즉 \(\nu\)가 absolutely continuous w.r.t the \(\sigma\)-finite measure \(\mu\)일 때, 위를 만족하는 \(f=d\nu/d\mu\)가 존재한다.
여기서 point는 \(f\)이다.
The density \(f\) in the Radon-Nikodym theorem is called the Radon-Nikodym derivative of \(\nu\) w.r.t \(\mu\), and is usually denoted \(d\nu/d\mu\).
지금부터 아래는 Radon-Nikodym을 증명하기 위해 필요한 많은 내용들이므로 간단히 넘어가려 한다.
Suppose that \((\Omega, \mathcal{F})\) is a measurable space.
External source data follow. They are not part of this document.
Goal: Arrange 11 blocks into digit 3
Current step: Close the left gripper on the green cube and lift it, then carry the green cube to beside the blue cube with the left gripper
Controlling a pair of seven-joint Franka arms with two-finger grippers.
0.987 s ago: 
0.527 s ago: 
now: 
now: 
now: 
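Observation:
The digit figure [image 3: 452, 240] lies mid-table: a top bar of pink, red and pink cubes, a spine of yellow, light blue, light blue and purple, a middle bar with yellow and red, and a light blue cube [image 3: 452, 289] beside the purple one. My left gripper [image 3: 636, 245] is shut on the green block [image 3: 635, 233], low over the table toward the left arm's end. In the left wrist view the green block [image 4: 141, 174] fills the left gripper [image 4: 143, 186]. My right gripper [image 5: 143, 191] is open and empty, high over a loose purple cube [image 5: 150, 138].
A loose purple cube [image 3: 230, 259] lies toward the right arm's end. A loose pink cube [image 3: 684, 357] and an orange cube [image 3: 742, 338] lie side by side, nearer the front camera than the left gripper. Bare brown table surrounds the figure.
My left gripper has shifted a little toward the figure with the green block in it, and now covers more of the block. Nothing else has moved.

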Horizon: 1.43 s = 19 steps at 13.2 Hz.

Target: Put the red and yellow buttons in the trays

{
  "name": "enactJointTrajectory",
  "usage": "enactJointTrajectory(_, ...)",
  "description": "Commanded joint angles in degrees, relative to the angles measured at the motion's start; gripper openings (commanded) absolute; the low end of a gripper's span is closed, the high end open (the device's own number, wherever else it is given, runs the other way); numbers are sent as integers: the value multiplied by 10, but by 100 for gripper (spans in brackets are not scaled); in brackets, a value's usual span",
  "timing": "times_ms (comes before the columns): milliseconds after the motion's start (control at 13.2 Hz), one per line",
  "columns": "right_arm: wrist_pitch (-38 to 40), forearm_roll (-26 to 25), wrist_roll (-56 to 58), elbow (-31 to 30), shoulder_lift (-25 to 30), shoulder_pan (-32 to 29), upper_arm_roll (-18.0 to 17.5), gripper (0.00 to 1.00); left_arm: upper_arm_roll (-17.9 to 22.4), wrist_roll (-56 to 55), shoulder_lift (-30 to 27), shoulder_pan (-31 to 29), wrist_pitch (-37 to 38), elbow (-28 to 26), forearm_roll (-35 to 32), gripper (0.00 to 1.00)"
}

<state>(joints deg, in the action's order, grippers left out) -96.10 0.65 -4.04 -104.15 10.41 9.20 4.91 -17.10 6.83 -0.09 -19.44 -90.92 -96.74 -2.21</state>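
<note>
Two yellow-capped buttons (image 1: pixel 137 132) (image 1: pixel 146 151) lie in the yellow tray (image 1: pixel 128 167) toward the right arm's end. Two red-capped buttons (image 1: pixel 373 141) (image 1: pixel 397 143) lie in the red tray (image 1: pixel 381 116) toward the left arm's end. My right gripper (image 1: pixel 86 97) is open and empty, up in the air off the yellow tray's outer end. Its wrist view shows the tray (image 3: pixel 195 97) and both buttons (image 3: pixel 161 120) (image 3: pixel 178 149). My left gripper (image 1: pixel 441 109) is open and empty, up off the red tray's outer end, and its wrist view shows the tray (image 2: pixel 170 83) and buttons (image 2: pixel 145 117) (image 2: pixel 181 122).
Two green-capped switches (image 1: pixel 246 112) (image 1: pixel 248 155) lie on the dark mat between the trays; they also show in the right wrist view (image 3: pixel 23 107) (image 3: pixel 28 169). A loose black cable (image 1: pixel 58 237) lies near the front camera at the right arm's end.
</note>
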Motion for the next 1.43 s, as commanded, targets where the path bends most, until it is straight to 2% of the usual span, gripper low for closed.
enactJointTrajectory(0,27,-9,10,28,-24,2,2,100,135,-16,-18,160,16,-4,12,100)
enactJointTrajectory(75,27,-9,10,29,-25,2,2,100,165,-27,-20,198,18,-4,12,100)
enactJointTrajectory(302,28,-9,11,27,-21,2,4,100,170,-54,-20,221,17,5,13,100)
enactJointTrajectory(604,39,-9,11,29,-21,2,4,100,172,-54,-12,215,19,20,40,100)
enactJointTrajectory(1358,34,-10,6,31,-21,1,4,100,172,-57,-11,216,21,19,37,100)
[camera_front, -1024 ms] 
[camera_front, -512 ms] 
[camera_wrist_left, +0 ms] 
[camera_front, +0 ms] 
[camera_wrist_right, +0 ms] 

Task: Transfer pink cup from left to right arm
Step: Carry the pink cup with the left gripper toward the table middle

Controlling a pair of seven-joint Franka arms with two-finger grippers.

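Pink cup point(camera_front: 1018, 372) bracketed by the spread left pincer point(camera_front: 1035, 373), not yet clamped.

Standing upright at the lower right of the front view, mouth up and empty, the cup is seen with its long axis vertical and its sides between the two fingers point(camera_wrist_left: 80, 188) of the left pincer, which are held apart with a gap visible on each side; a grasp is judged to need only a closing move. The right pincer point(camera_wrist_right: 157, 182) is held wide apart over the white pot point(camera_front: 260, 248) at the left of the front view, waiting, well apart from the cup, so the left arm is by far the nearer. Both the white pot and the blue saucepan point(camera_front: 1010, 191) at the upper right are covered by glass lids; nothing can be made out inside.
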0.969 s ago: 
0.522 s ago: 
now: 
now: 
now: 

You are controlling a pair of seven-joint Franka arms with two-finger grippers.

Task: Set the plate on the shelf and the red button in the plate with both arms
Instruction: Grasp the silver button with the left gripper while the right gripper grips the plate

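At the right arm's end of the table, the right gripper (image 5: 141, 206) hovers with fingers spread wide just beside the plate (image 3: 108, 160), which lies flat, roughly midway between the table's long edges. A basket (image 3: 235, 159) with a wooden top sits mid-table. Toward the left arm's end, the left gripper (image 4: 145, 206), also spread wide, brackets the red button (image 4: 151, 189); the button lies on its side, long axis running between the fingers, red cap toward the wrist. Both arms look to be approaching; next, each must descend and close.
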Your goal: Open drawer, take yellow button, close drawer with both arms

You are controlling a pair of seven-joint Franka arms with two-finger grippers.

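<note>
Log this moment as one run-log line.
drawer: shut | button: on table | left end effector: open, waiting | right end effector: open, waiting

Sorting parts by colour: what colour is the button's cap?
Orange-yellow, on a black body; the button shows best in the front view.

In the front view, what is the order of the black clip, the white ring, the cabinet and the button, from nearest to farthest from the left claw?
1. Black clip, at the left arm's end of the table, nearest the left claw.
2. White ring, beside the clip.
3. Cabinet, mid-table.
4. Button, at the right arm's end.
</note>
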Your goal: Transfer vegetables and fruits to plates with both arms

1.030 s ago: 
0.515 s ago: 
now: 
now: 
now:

An extended real-valued set function \(\varphi\) defined on \(\mathcal{F}\) is a signed measure if
\(\varphi(\phi)=0\);
\(\varphi\) is countably additive: if \(A=\uplus_nA_n\) with \(A_n\mathcal{F}\), then \(\varphi(A)=\sum_n \varphi(A_n)\)
If \(\varphi\) is a signed measure on \((\Omega, \mathcal{F})\) and \(A\in \mathcal{F}\), then we say that \(A\) is positive set if \[ \varphi(E)\ge 0 \mbox{ }\mbox{ }\mbox{ for all } E\subset A, E\in \mathcal{F}, \] and \(A\) is a negative set if \[ \varphi(E)\le 0 \mbox{ }\mbox{ }\mbox{ for all } E\subset A, E\in \mathcal{F}. \] If \(A\) is both positive and negative, then \(\varphi(E)=0\) for all \(E\subset A, E\in \mathcal{F}\), and in this case \(A\) is called a null set.
Let \(\varphi\) is a signed measure on the measurable space \((\Omega, \mathcal{F})\). Then there exists a positive set \(A\) and a negative set \(B\) such that \(\Omega=A\uplus B(A\cap B=\phi)\).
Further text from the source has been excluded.